Fri Mar 15th, 2019
Tags: 4-H, Agriculture Future of America (AFA), America’s bountiful harvest, Deputy Secretary Stephen Censky, Farmers, foresters, Minorities in Agriculture, National Ag Day, Natural Resources, producers, Related Sciences (MANRRS), scientists, the National FFA Organization, U.S. Department of Agriculture, USDA Youth and Agriculture
On March 14, the U.S. Department of Agriculture joins the nation in celebrating National Ag Day, which highlights agriculture’s crucial role in everyday life, and honors the farmers, foresters, scientists, producers and many others who contribute to America’s bountiful harvest.

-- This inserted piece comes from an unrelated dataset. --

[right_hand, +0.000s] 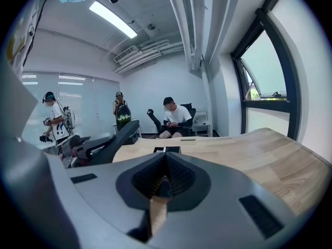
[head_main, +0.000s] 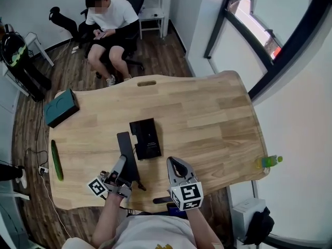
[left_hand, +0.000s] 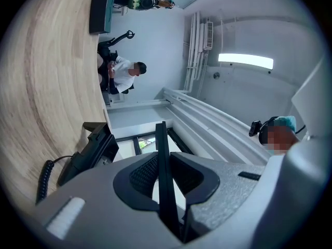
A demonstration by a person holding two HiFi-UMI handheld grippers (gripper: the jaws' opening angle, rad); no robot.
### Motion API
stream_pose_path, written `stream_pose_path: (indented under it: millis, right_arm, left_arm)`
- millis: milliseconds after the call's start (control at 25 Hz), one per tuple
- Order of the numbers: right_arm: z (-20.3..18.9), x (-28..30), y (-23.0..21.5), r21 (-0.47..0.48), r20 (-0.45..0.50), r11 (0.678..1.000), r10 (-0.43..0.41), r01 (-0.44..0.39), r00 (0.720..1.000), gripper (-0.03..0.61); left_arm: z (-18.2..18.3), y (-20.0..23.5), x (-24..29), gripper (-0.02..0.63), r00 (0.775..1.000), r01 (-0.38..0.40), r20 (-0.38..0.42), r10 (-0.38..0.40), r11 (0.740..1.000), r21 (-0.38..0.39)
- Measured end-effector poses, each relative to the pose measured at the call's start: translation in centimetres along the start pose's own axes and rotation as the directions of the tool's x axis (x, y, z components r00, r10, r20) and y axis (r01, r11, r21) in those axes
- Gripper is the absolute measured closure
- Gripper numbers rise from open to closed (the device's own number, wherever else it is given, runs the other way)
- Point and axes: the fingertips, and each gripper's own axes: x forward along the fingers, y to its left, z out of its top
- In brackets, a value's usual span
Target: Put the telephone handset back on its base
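The black telephone base (head_main: 147, 139) sits flat on the wooden table (head_main: 207, 118) in the head view, near the middle. Just left of it the long black handset (head_main: 126, 148) points away from me. My left gripper (head_main: 121, 166) is shut on the handset's near end. In the left gripper view the handset (left_hand: 164, 191) is a thin dark edge clamped between the jaws, with the base (left_hand: 93, 149) and coiled cord (left_hand: 44, 178) to the left. My right gripper (head_main: 176, 164) hovers to the right of the base, shut with nothing in it. From the right gripper view the handset (right_hand: 111, 138) tilts upward.
A teal box (head_main: 60, 108) lies at the table's far left corner and a cucumber (head_main: 56, 160) along its left edge. A green bottle (head_main: 270, 161) stands past the right edge. A person (head_main: 111, 25) sits on a chair beyond the far edge.
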Motion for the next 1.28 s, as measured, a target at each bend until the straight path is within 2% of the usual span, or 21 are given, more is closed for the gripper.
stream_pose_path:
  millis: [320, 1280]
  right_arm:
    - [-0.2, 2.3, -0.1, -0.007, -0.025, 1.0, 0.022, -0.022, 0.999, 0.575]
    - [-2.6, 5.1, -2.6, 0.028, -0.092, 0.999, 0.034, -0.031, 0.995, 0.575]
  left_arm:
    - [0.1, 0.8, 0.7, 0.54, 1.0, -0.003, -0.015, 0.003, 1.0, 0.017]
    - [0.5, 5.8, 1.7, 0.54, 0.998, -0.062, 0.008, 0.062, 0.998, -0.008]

As part of this effort, USDA is launching a new Youth and Agriculture website to connect young people and youth-serving organizations with Department-wide resources that engage, empower, and educate the next generation of agricultural leaders.
“The future of agriculture in America depends on the investment and involvement of America’s young people,” said Deputy Secretary Stephen Censky. “Connecting with America’s youth on National Ag Day is a tremendous opportunity to show that careers in farming, the agricultural sciences, and veterinary medicine are rewarding, essential, and profitable.”
The USDA Youth and Agriculture website features three key components of agriculture-focused youth engagement – classroom studies, experiential learning, and leadership training. Educators can find ways to include agriculture in the classroom and beyond. Young people can learn about USDA summer outreach programs, youth loans for business projects, and outdoor volunteering. Community leaders can get tips on starting leadership development clubs and education programs. The site also highlights USDA partners, such as 4-H, the National FFA Organization, Minorities in Agriculture, Natural Resources, and Related Sciences (MANRRS), Agriculture Future of America (AFA), and many others working with the Department to connect young people with opportunities in agriculture.
For the career curious, the website provides information on internships and scholarships, USDA employment, and information on agriculture career fields, such as forestry, robotics engineering, biochemistry, and food sciences. Storytelling will help young people learn from peers about youth-led innovations and success stories in agriculture.